EXERCISE.
Retype the records below from their first line through the line holding "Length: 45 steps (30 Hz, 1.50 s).", including both ends and no pictures.

EXERCISE INPUT.
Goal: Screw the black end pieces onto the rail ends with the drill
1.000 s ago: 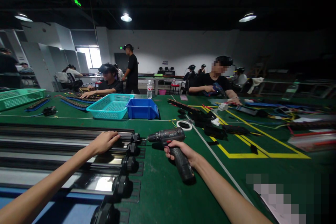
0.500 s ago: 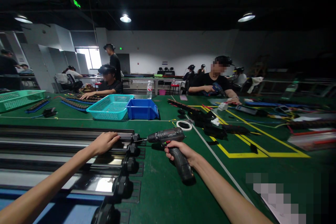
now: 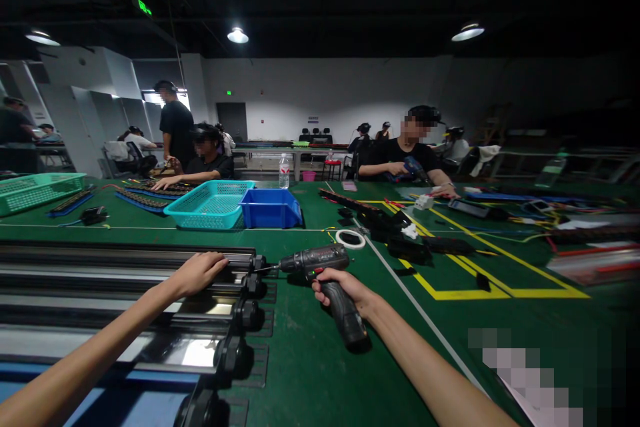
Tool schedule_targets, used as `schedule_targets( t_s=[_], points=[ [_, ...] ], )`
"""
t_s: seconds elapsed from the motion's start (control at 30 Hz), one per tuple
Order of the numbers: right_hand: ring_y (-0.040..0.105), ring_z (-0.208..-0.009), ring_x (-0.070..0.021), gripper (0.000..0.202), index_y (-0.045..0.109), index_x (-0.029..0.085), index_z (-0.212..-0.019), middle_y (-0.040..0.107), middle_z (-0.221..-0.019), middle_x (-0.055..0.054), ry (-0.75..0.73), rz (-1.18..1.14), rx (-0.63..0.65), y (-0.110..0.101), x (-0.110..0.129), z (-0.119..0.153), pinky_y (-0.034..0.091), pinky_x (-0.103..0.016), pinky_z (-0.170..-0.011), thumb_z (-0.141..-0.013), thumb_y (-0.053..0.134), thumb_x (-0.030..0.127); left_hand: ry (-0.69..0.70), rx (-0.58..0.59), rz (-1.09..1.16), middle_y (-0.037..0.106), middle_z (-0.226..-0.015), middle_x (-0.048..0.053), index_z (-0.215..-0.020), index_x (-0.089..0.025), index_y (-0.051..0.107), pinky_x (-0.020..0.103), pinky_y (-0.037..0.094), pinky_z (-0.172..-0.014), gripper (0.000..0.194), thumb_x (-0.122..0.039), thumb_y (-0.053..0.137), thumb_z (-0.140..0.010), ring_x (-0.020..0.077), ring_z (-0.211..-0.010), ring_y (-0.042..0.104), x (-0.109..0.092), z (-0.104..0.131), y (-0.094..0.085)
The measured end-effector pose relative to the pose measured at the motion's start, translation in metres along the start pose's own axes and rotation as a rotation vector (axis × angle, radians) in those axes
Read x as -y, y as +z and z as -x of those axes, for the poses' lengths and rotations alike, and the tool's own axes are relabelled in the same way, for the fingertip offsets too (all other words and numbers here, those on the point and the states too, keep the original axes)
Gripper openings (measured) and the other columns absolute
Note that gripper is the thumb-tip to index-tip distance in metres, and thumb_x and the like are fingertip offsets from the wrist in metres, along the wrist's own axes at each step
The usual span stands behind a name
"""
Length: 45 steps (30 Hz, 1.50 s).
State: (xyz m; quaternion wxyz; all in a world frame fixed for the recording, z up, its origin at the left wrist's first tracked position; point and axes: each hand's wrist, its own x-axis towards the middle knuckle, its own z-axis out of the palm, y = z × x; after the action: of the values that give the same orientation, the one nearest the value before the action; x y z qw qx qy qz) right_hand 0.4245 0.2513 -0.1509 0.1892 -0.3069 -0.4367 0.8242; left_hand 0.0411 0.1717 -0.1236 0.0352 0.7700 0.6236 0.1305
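Note:
My right hand (image 3: 345,288) is wrapped around the grip of a black cordless drill (image 3: 320,260). Its long thin bit points left and meets the black end fitting (image 3: 258,263) of the farthest long profile; whether it sits in a screw cannot be seen. My left hand (image 3: 203,272) lies flat over the far profiles, fingers stretched toward that end. Several long black and silver profiles (image 3: 100,300) lie side by side at the left, each with a black end fitting and a flat slotted bracket (image 3: 259,363).
A turquoise basket (image 3: 187,213) and a blue bin (image 3: 273,210) stand beyond the profiles, near a water bottle (image 3: 284,172). A roll of white tape (image 3: 350,239) lies behind the drill. Black parts and wires (image 3: 410,248) cover the right side. Across the table, a co-worker (image 3: 405,153) holds another drill.
The drill and my right hand have shifted very slightly left. My left hand stays where it was. In the background, a standing person has moved to the left.

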Motion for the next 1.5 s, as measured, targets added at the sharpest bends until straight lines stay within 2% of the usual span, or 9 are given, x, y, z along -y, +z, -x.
schedule_targets(
  t_s=[0.37, 0.63, 0.9, 1.07, 1.17, 1.27, 1.33, 1.43, 1.5],
  points=[
    [0.056, -0.060, -0.0093, 0.015, 0.051, 0.012, -0.084, 0.056, -0.073, -0.003, 0.006, -0.214, 0.052, -0.004, -0.007, -0.008, 0.046, -0.015, -0.048, -0.077, 0.059, 0.023, -0.003, 0.004, 0.004, 0.067, -0.092, 0.008, -0.094, -0.019, 0.063, 0.026, 0.038, -0.074, 0.050, -0.050, 0.023, -0.094, 0.0207, -0.086, 0.060, 0.000, -0.001, 0.000],
    [0.059, -0.071, -0.0128, 0.013, 0.050, 0.010, -0.084, 0.058, -0.076, -0.008, 0.095, -0.398, 0.106, -0.002, -0.003, -0.009, 0.048, -0.016, -0.051, -0.077, 0.053, 0.020, 0.001, 0.010, -0.020, 0.066, -0.087, 0.007, -0.086, -0.019, 0.061, 0.026, 0.037, -0.070, 0.051, -0.052, 0.022, -0.094, 0.0197, -0.079, 0.060, -0.002, -0.002, 0.000],
    [0.061, -0.075, -0.0150, 0.021, 0.055, 0.007, -0.086, 0.062, -0.083, -0.013, 0.056, -0.333, 0.034, 0.004, -0.006, 0.000, 0.052, -0.019, -0.057, -0.080, 0.052, 0.027, -0.009, -0.040, 0.006, 0.067, -0.093, 0.008, -0.089, -0.019, 0.063, 0.028, 0.037, -0.074, 0.053, -0.051, 0.022, -0.095, 0.0211, -0.085, 0.060, -0.008, 0.004, -0.003],
    [0.059, -0.066, -0.0114, 0.023, 0.059, 0.005, -0.085, 0.061, -0.081, -0.012, -0.045, -0.258, 0.085, 0.002, -0.007, 0.010, 0.050, -0.017, -0.055, -0.080, 0.052, 0.026, -0.027, -0.078, 0.022, 0.066, -0.085, 0.008, -0.084, -0.019, 0.062, 0.027, 0.037, -0.072, 0.053, -0.052, 0.023, -0.095, 0.0203, -0.081, 0.059, -0.009, 0.007, -0.005],
    [0.057, -0.062, -0.0097, 0.024, 0.061, 0.005, -0.085, 0.061, -0.081, -0.011, -0.107, -0.177, 0.078, 0.000, 0.000, 0.016, 0.048, -0.016, -0.052, -0.082, 0.052, 0.027, -0.044, -0.094, 0.028, 0.066, -0.084, 0.008, -0.083, -0.018, 0.061, 0.027, 0.037, -0.072, 0.052, -0.053, 0.024, -0.094, 0.0199, -0.079, 0.059, -0.008, 0.007, -0.004],
    [0.057, -0.061, -0.0094, 0.029, 0.064, 0.005, -0.091, 0.063, -0.081, -0.010, -0.182, -0.014, -0.019, 0.001, 0.010, 0.021, 0.048, -0.017, -0.054, -0.081, 0.054, 0.031, -0.065, -0.078, 0.060, 0.066, -0.083, 0.008, -0.086, -0.018, 0.062, 0.026, 0.037, -0.071, 0.053, -0.054, 0.024, -0.094, 0.0198, -0.078, 0.059, -0.006, 0.007, -0.003],
    [0.057, -0.061, -0.0113, 0.030, 0.065, 0.007, -0.093, 0.065, -0.084, -0.011, -0.291, 0.197, -0.159, 0.004, 0.016, 0.023, 0.048, -0.021, -0.055, -0.079, 0.058, 0.033, -0.067, -0.067, 0.069, 0.066, -0.083, 0.007, -0.086, -0.018, 0.063, 0.026, 0.036, -0.070, 0.053, -0.055, 0.025, -0.093, 0.0200, -0.078, 0.059, -0.005, 0.006, -0.002],
    [0.061, -0.067, -0.0168, 0.033, 0.066, 0.010, -0.095, 0.068, -0.086, -0.011, -0.510, 0.640, -0.416, 0.013, 0.023, 0.025, 0.050, -0.028, -0.062, -0.074, 0.064, 0.034, -0.064, -0.050, 0.075, 0.067, -0.084, 0.007, -0.087, -0.018, 0.064, 0.025, 0.036, -0.069, 0.054, -0.055, 0.025, -0.093, 0.0203, -0.079, 0.060, -0.005, 0.006, -0.002],
    [0.063, -0.080, -0.0204, 0.040, 0.062, 0.015, -0.109, 0.068, -0.094, -0.009, -0.638, 0.987, -0.544, 0.019, 0.023, 0.027, 0.049, -0.031, -0.072, -0.072, 0.064, 0.032, -0.071, -0.040, 0.080, 0.067, -0.084, 0.007, -0.087, -0.018, 0.065, 0.025, 0.036, -0.069, 0.055, -0.055, 0.025, -0.093, 0.0203, -0.078, 0.060, -0.005, 0.005, -0.002]
  ],
)
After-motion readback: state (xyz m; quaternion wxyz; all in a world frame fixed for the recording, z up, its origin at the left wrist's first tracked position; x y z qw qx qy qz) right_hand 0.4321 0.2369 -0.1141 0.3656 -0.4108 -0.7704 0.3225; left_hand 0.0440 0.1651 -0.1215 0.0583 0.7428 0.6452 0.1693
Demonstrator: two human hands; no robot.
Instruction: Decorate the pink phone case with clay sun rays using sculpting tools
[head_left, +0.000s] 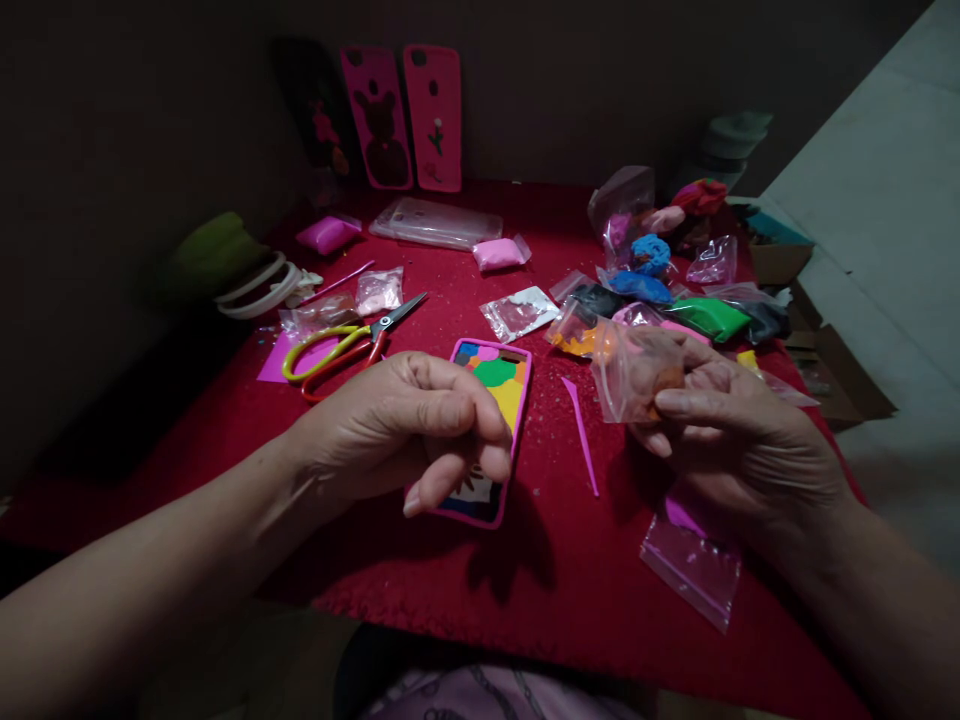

RESPONSE AREA.
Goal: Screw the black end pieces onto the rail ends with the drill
1.000 s ago: 
0.500 s ago: 
now: 
Tool schedule_targets, used as `schedule_targets( t_s=[_], points=[ [_, ...] ], )`
"""
t_s: seconds elapsed from the motion's start (control at 30 Hz), one per tuple
Order of the numbers: right_hand: ring_y (-0.040..0.105), ring_z (-0.208..-0.009), ring_x (-0.070..0.021), gripper (0.000..0.202), index_y (-0.045..0.109), index_x (-0.029..0.085), index_z (-0.212..-0.019), middle_y (-0.040..0.107), middle_z (-0.221..-0.019), middle_x (-0.055..0.054), ry (-0.75..0.73), rz (-1.18..1.14), rx (-0.63..0.65), y (-0.110..0.101), x (-0.110..0.129), z (-0.119..0.153), pinky_y (-0.034..0.091), pinky_x (-0.103..0.016), pinky_z (-0.170..-0.011), thumb_z (-0.141..-0.013), thumb_y (-0.053..0.134), thumb_x (-0.030..0.127); left_hand: ry (-0.69..0.70), rx (-0.58..0.59), rz (-1.09..1.16), middle_y (-0.037..0.106), middle_z (-0.226..-0.015), middle_x (-0.048..0.053), index_z (-0.215..-0.020), index_x (-0.089..0.025), index_y (-0.051..0.107), pinky_x (-0.020..0.103), pinky_y (-0.037..0.094), pinky_z (-0.172..-0.014), gripper (0.000..0.194), thumb_x (-0.122..0.039), thumb_y (-0.053..0.137), thumb_z (-0.140..0.010), ring_x (-0.020..0.077), ring_z (-0.211..-0.010), ring_y (-0.042..0.104), x (-0.109..0.092), z (-0.104..0.131), y (-0.094..0.085)
The measured end-effector pose relative to the pose measured at the motion's start, translation in metres along the start pose's own axes and rotation as a rotation vector (axis × angle, radians) in those axes
Read x as -y, y as +z and z as -x of those axes, for the poses' lengths and rotations alike, and the tool's own axes are relabelled in the same way, for the fingertip offsets too (all other words and numbers here, those on the point and the states too, keep the original axes)
Gripper openings (measured) and the other columns absolute
Note that gripper is the thumb-tip to index-tip distance in metres, and thumb_x and the like are fingertip offsets from the wrist in metres, along the wrist's own axes at each step
The usual span stands behind a name
"""
Length: 45 steps (30 Hz, 1.50 s).

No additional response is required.